■ EXERCISE DIRECTIONS ■
Among the records below, which lines contain the string "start"? Report them.
---------- EXERCISE INPUT ----------
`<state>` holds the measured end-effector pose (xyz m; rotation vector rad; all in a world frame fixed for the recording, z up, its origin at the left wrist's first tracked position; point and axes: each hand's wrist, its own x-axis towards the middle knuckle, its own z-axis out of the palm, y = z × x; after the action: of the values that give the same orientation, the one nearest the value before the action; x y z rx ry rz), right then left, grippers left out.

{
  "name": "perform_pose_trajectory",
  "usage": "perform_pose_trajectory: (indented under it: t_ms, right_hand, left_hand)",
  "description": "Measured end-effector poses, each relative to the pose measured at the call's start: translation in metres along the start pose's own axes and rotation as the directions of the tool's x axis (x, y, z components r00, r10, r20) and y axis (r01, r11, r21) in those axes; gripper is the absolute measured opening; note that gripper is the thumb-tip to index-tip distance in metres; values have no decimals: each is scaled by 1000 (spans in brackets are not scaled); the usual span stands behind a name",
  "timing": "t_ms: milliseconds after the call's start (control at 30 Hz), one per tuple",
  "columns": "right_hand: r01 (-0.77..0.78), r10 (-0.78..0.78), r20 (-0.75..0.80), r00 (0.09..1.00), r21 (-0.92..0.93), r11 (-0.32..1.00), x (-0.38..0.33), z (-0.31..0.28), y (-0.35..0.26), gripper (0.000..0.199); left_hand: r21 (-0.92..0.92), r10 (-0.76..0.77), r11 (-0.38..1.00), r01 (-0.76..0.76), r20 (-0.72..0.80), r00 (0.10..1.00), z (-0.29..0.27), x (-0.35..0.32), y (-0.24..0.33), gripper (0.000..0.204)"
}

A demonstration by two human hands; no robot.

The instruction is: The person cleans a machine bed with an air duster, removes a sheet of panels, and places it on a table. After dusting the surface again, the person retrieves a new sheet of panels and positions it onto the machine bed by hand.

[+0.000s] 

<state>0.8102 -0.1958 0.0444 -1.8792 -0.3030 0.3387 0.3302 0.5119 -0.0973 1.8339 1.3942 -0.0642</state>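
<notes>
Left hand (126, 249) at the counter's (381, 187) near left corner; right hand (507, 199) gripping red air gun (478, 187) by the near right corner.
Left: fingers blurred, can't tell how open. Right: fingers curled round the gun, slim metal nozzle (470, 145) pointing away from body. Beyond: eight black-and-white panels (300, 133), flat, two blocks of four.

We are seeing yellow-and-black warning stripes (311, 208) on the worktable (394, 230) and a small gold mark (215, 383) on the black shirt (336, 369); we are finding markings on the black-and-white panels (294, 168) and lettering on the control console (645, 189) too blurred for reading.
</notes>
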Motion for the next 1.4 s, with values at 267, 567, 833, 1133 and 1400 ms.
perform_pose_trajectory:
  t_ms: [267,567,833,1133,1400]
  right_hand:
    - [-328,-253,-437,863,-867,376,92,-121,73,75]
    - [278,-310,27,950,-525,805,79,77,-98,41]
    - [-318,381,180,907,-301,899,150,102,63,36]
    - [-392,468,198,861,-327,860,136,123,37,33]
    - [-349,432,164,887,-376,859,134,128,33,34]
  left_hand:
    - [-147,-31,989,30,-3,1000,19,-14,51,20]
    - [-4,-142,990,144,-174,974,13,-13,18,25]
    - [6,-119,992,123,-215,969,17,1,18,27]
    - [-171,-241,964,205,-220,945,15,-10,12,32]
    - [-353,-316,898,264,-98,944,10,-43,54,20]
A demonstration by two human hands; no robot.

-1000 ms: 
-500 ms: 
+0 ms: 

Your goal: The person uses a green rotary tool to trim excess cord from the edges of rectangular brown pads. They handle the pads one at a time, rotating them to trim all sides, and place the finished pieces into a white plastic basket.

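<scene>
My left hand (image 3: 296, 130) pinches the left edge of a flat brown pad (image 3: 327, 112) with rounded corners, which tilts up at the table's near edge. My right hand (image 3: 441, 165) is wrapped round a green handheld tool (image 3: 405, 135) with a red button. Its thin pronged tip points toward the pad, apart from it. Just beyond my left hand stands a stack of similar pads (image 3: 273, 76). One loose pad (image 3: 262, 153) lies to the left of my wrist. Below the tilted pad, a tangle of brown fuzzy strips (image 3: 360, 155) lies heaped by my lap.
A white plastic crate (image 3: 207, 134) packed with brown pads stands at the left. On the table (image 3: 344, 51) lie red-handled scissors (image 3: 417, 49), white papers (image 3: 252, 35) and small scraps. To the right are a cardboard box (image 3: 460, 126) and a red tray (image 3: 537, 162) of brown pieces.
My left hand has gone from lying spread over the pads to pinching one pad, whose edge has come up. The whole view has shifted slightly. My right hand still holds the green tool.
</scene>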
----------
■ TASK OUTPUT ■
  "description": "Measured end-effector poses, each relative to the pose measured at the call's start: translation in metres along the start pose's own axes and rotation as the directions of the tool's x axis (x, y, z components r00, r10, r20) and y axis (r01, r11, r21) in those axes; gripper is the absolute measured opening; note that gripper is the thumb-tip to index-tip distance in metres; values have no decimals: each is scaled by 1000 (spans in brackets are not scaled); the usual span stands behind a name",
  "timing": "t_ms: milliseconds after the call's start (control at 30 Hz), one per tuple",

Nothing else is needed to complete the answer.